## Assignment
How many lines of the listing below contain the word "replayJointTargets"? Reply with that number alone.

──────── Provided material ────────

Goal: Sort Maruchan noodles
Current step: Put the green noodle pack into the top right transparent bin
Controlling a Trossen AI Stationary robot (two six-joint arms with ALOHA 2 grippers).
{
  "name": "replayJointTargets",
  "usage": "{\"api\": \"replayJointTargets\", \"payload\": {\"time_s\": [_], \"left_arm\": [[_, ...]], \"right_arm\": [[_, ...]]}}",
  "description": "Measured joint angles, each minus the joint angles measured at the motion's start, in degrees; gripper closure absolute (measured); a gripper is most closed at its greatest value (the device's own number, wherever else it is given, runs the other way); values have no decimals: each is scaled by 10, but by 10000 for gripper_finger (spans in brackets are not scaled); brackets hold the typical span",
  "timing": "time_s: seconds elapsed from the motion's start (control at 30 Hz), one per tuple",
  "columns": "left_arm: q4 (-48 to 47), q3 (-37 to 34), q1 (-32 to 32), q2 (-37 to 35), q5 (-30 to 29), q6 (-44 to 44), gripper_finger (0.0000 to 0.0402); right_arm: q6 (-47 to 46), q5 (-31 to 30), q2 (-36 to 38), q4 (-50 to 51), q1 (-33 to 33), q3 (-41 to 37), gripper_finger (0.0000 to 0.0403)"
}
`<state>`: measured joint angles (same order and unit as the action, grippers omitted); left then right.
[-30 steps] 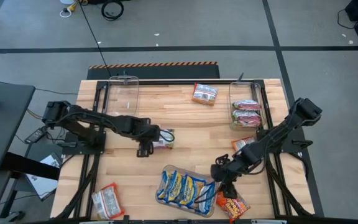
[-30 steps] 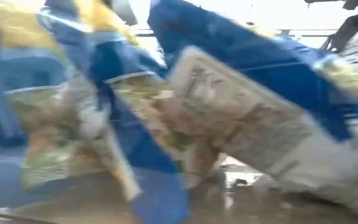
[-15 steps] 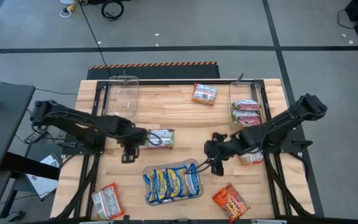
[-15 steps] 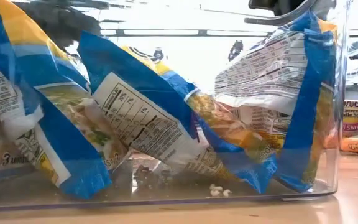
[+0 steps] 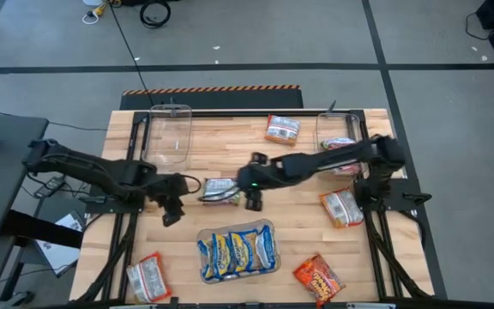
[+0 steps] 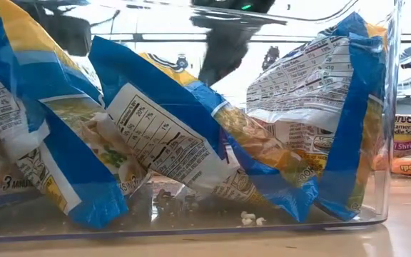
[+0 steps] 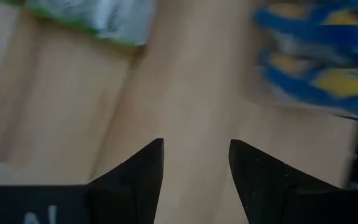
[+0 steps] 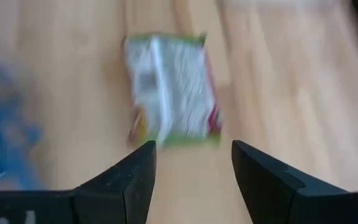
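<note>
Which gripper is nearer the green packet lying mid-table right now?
Right. The right gripper hangs open just beside the green packet, on its right-arm side. The left gripper sits open farther off, on the opposite side.

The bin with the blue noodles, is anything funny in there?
Yes. In the clear bin, small crumbs lie loose on the floor beneath the leaning blue-and-yellow noodle packets, as if bits of noodle had spilled out. Which packet leaked cannot be told.

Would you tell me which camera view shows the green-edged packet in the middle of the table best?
The right wrist view: the green-edged packet lies flat and whole ahead of the open right gripper. The high view shows it small, beside that gripper. The left wrist view catches only a corner; the low view hides it behind the bin.
</note>
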<state>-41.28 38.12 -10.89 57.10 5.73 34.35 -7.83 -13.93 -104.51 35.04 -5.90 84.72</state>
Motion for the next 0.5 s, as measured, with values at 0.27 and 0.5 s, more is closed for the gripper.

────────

## Your response
2